WORK INSTRUCTIONS
Leave the images aside and copy out the whole listing, exact to the word.

DATA PROVIDED
= Beginning of Section =

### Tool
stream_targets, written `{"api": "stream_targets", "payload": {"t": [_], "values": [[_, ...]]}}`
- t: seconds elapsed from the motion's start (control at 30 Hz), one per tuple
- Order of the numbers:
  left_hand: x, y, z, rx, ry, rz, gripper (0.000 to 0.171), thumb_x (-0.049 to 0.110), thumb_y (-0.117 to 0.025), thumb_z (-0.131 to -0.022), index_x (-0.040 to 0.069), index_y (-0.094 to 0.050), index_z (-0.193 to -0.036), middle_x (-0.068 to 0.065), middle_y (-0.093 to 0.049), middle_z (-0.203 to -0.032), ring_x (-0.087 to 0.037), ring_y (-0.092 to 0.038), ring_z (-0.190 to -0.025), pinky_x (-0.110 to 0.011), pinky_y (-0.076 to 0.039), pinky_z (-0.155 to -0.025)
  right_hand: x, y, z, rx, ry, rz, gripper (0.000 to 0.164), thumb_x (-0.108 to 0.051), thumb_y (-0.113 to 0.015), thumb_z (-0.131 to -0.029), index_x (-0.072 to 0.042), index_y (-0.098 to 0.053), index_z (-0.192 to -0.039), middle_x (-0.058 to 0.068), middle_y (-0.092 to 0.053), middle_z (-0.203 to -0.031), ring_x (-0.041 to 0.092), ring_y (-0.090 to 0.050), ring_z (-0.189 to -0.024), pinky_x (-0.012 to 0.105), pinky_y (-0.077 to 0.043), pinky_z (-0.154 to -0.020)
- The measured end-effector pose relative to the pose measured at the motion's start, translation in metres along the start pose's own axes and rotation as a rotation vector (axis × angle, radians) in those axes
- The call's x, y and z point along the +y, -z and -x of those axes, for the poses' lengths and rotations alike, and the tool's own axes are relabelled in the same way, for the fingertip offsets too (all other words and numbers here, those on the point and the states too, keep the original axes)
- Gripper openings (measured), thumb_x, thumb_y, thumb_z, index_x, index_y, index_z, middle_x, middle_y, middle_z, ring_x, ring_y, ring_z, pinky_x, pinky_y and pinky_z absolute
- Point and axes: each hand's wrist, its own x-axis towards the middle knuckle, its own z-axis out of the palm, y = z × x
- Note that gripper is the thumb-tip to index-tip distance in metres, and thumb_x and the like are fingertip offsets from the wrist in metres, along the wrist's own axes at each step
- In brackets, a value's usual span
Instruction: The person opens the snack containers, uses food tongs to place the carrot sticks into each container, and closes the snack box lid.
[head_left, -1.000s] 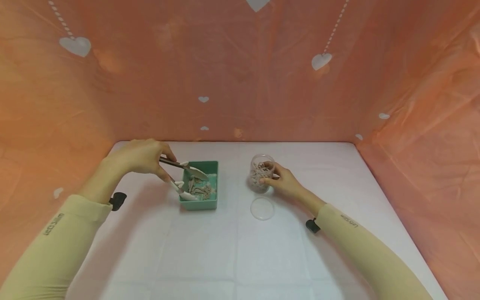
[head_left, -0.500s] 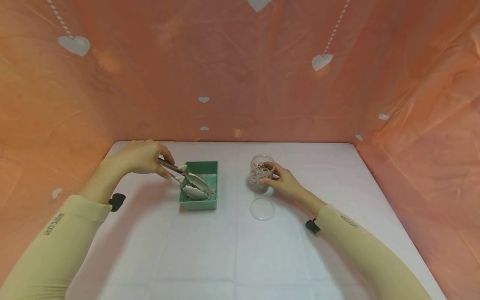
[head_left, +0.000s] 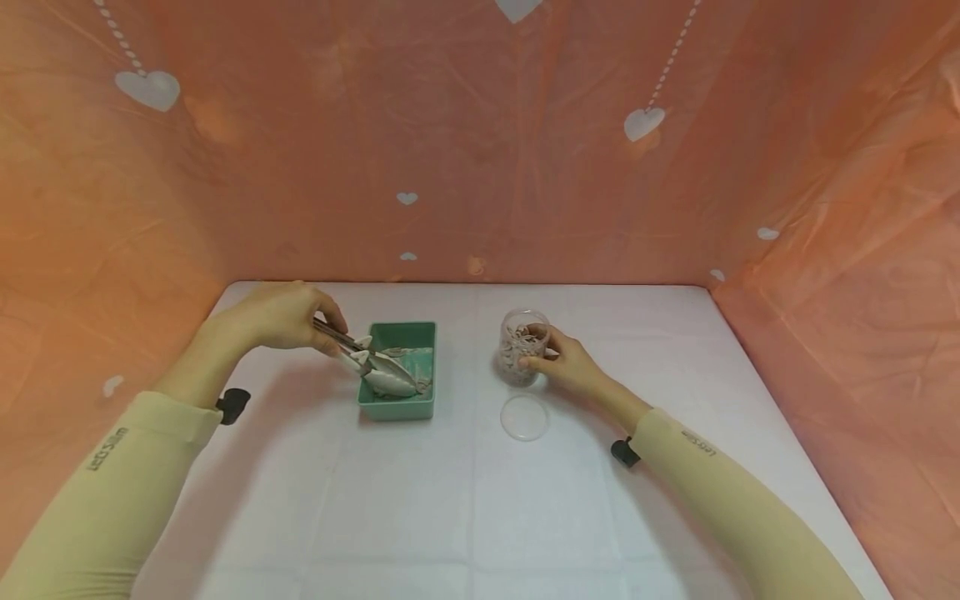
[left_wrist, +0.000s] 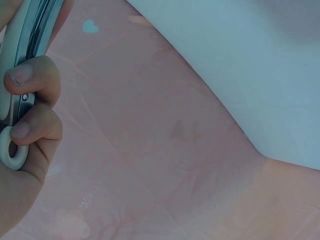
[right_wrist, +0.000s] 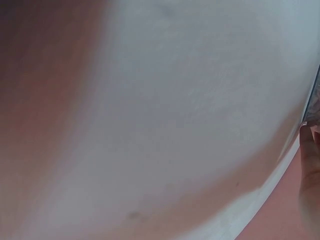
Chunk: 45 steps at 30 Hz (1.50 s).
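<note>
With my left hand (head_left: 288,317) I grip a pair of tongs (head_left: 390,375), metal with pale scoop-shaped tips. The tips lie close together inside a green rectangular box (head_left: 397,410), over its near left part. Greyish-brown shreds (head_left: 424,385) show beside the tips; whether any are caught between them is hidden. In the left wrist view, curled fingers (left_wrist: 37,80) wrap the tongs' handle, which has a white ring at its end. My right hand (head_left: 570,362) holds a clear jar (head_left: 517,367) from its right side. The jar stands upright, uncovered, with similar shreds inside.
A clear round lid (head_left: 525,417) lies on the white tablecloth (head_left: 480,500) just in front of the jar. Orange sheeting (head_left: 480,150) with white hearts walls the table at the back and both sides.
The tongs' tips, wide apart a second ago, have come together low in the green box, over the shreds. The right hand and jar have stayed in place.
</note>
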Motion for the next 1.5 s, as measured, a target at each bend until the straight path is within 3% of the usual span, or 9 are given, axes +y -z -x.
{"api": "stream_targets", "payload": {"t": [0.37, 0.6, 0.9, 1.2, 1.5], "values": [[0.002, 0.006, 0.008, -0.011, 0.025, 0.045, 0.027, 0.042, -0.091, -0.076, 0.033, -0.081, -0.099, 0.016, -0.073, -0.090, -0.012, -0.063, -0.083, -0.044, -0.047, -0.076, 0.000, -0.001, 0.000, 0.002, 0.000, -0.012, 0.057, -0.014, -0.075, -0.097, 0.003, -0.050, -0.145, 0.026, -0.056, -0.145, 0.044, -0.052, -0.138, 0.053, -0.046, -0.109], [0.001, 0.013, 0.012, 0.003, 0.068, 0.002, 0.027, 0.046, -0.088, -0.078, 0.039, -0.080, -0.102, 0.016, -0.072, -0.090, -0.014, -0.064, -0.086, -0.044, -0.047, -0.072, 0.000, 0.000, 0.001, -0.002, -0.019, -0.002, 0.059, -0.016, -0.075, -0.098, 0.002, -0.048, -0.148, 0.026, -0.053, -0.149, 0.046, -0.051, -0.138, 0.053, -0.046, -0.109], [0.003, 0.021, 0.014, 0.063, 0.031, 0.024, 0.028, 0.046, -0.089, -0.078, 0.034, -0.081, -0.102, 0.013, -0.073, -0.089, -0.014, -0.064, -0.086, -0.048, -0.045, -0.073, 0.000, 0.000, 0.002, -0.006, -0.014, -0.009, 0.059, -0.016, -0.074, -0.098, 0.003, -0.048, -0.148, 0.027, -0.053, -0.148, 0.046, -0.050, -0.139, 0.053, -0.046, -0.109], [0.006, 0.024, 0.013, 0.076, 0.045, 0.020, 0.025, 0.042, -0.090, -0.077, 0.035, -0.081, -0.100, 0.013, -0.072, -0.090, -0.012, -0.062, -0.084, -0.045, -0.044, -0.075, 0.000, -0.001, 0.001, -0.002, -0.010, -0.002, 0.056, -0.015, -0.074, -0.098, 0.002, -0.050, -0.145, 0.026, -0.055, -0.146, 0.045, -0.052, -0.138, 0.053, -0.046, -0.109], [0.009, 0.010, 0.009, -0.004, 0.040, 0.065, 0.029, 0.046, -0.090, -0.077, 0.035, -0.081, -0.102, 0.016, -0.072, -0.089, -0.011, -0.062, -0.083, -0.041, -0.047, -0.074, 0.000, -0.001, 0.001, -0.002, -0.007, -0.011, 0.057, -0.014, -0.075, -0.098, 0.003, -0.049, -0.146, 0.026, -0.055, -0.145, 0.045, -0.052, -0.138, 0.053, -0.046, -0.109]]}}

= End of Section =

RESULT FOR THIS TASK
### Tool
stream_targets, written `{"api": "stream_targets", "payload": {"t": [_], "values": [[_, ...]]}}`
- t: seconds elapsed from the motion's start (control at 30 Hz), one per tuple
- Order of the numbers:
  left_hand: x, y, z, rx, ry, rz, gripper (0.000 to 0.171), thumb_x (-0.049 to 0.110), thumb_y (-0.117 to 0.025), thumb_z (-0.131 to -0.022), index_x (-0.040 to 0.069), index_y (-0.094 to 0.050), index_z (-0.193 to -0.036), middle_x (-0.068 to 0.065), middle_y (-0.093 to 0.049), middle_z (-0.203 to -0.032), ring_x (-0.087 to 0.037), ring_y (-0.092 to 0.038), ring_z (-0.190 to -0.025), pinky_x (-0.110 to 0.011), pinky_y (-0.076 to 0.039), pinky_z (-0.155 to -0.025)
  right_hand: x, y, z, rx, ry, rz, gripper (0.000 to 0.164), thumb_x (-0.108 to 0.051), thumb_y (-0.113 to 0.015), thumb_z (-0.131 to -0.029), index_x (-0.072 to 0.042), index_y (-0.098 to 0.053), index_z (-0.192 to -0.039), middle_x (-0.058 to 0.068), middle_y (-0.092 to 0.053), middle_z (-0.203 to -0.031), ring_x (-0.041 to 0.092), ring_y (-0.090 to 0.050), ring_z (-0.189 to -0.024), pinky_x (-0.012 to 0.105), pinky_y (-0.077 to 0.043), pinky_z (-0.154 to -0.020)
- The measured end-effector pose relative to the pose measured at the motion's start, translation in metres along the start pose's own axes and rotation as a rotation vector (axis × angle, radians) in those axes
- The call's x, y and z point along the +y, -z and -x of those axes, for the poses' lengths and rotations alike, and the tool's own axes are relabelled in the same way, for the fingertip offsets too (all other words and numbers here, those on the point and the states too, keep the original axes)
- Gripper openings (measured), thumb_x, thumb_y, thumb_z, index_x, index_y, index_z, middle_x, middle_y, middle_z, ring_x, ring_y, ring_z, pinky_x, pinky_y and pinky_z absolute
- Point and axes: each hand's wrist, its own x-axis towards the middle knuckle, its own z-axis out of the palm, y = z × x
- Note that gripper is the thumb-tip to index-tip distance in metres, and thumb_x and the like are fingertip offsets from the wrist in metres, along the wrist's own axes at each step
- In brackets, a value's usual span
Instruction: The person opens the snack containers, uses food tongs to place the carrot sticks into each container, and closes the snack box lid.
[head_left, -1.000s] 
[head_left, -0.500s] 
[head_left, +0.000s] 
[left_wrist, +0.000s] 
[right_wrist, +0.000s] 
Chunk: 45 steps at 30 Hz (1.50 s).
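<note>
With my left hand (head_left: 288,317) I grip a pair of tongs (head_left: 390,375), metal with pale scoop-shaped tips. The tips lie close together inside a green rectangular box (head_left: 397,410), over its near left part. Greyish-brown shreds (head_left: 424,385) show beside the tips; whether any are caught between them is hidden. In the left wrist view, curled fingers (left_wrist: 37,80) wrap the tongs' handle, which has a white ring at its end. My right hand (head_left: 570,362) holds a clear jar (head_left: 517,367) from its right side. The jar stands upright, uncovered, with similar shreds inside.
A clear round lid (head_left: 525,417) lies on the white tablecloth (head_left: 480,500) just in front of the jar. Orange sheeting (head_left: 480,150) with white hearts walls the table at the back and both sides.
The tongs' tips, wide apart a second ago, have come together low in the green box, over the shreds. The right hand and jar have stayed in place.
</note>
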Motion for the next 1.5 s, as measured, a target at each bend until the straight path is within 3% of the usual span, or 9 are given, axes +y -z -x.
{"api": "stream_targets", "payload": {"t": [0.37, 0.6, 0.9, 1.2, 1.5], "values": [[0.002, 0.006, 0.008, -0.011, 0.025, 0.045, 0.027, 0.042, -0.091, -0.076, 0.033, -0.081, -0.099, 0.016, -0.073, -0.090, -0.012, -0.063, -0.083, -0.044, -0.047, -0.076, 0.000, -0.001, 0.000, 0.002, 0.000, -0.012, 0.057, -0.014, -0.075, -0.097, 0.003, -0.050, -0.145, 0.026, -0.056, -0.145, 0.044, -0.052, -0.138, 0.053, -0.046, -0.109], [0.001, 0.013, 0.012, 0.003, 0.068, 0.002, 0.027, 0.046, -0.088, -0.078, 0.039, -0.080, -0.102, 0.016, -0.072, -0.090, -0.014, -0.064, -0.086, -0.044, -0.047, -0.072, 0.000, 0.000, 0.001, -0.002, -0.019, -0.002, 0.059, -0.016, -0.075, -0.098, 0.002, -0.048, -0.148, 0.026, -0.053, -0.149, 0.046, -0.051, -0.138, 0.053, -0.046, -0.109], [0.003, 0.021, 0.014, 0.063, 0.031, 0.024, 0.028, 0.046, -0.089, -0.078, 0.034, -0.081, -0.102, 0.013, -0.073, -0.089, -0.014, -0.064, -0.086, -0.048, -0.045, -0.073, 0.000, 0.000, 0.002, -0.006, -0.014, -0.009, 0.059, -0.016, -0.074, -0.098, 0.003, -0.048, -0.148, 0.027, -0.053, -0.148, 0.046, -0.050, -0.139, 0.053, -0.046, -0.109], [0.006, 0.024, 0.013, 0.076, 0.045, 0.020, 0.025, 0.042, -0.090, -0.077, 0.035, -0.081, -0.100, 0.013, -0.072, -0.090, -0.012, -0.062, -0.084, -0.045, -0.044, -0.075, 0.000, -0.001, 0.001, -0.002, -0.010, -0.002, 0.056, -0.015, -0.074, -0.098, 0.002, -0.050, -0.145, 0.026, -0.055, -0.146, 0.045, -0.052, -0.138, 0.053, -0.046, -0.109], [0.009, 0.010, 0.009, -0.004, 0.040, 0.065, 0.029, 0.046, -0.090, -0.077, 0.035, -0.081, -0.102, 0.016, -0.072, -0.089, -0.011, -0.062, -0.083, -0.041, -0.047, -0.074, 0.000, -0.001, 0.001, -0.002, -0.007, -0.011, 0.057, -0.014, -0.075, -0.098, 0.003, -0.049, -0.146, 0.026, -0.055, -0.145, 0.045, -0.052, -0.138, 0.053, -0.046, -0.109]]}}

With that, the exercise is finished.